* **Recorded data**:
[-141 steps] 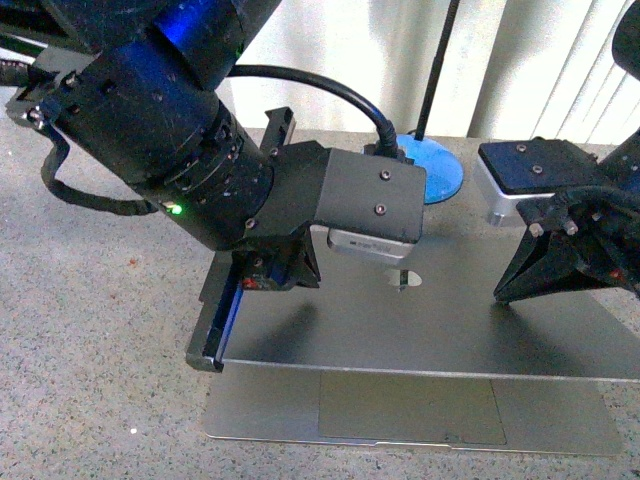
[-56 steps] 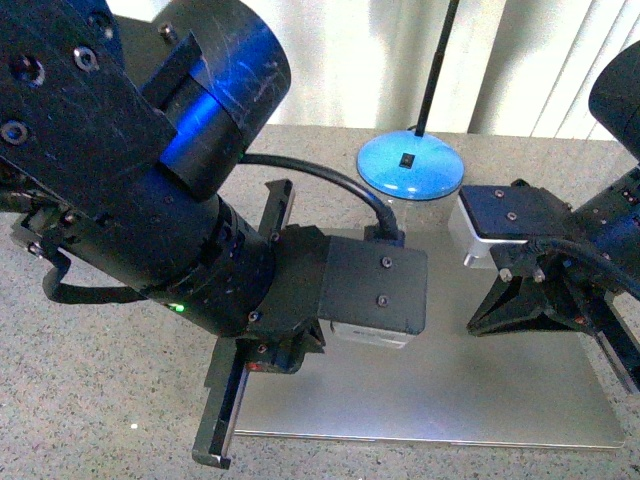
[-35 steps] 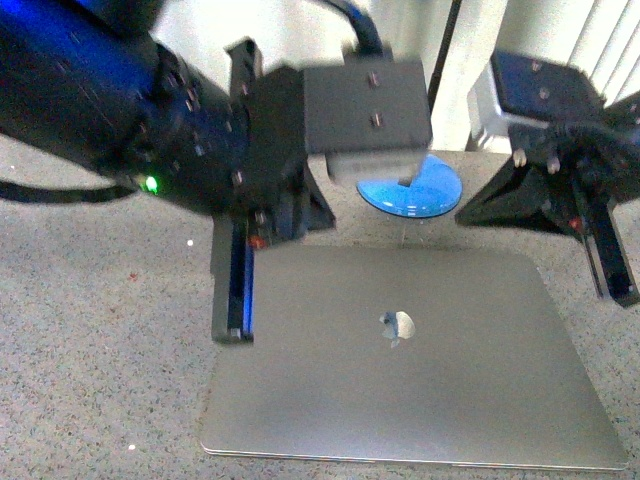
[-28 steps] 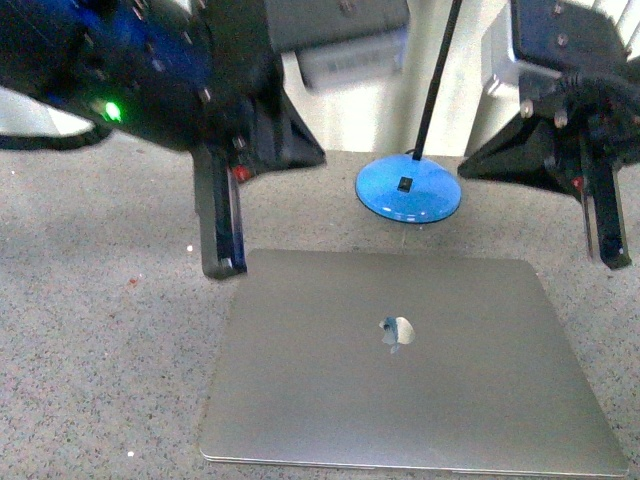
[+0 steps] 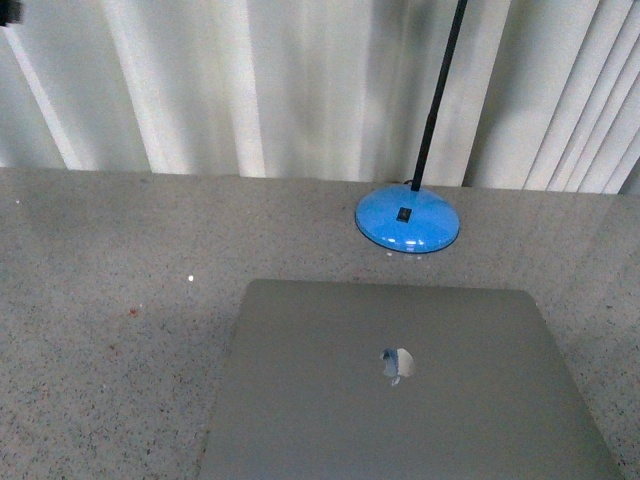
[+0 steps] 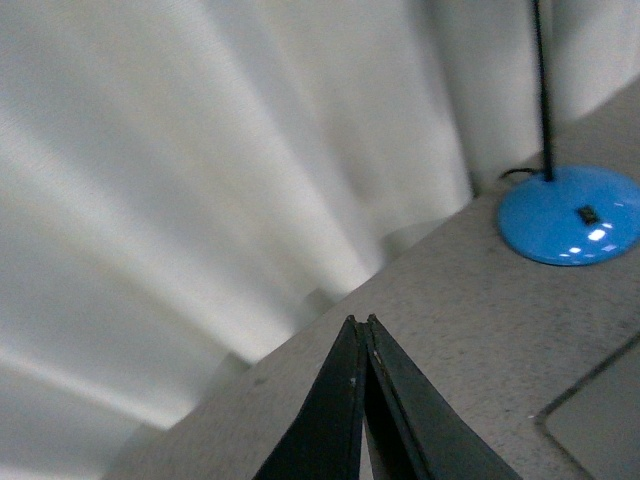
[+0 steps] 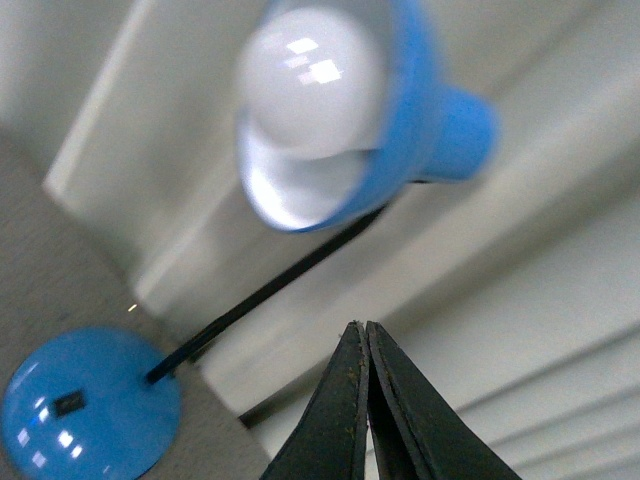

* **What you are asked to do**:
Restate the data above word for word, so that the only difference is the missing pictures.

* **Your response**:
[-141 steps] 
[-56 steps] 
[-35 steps] 
[-28 steps] 
[+0 steps] 
[+0 steps] 
[+0 steps] 

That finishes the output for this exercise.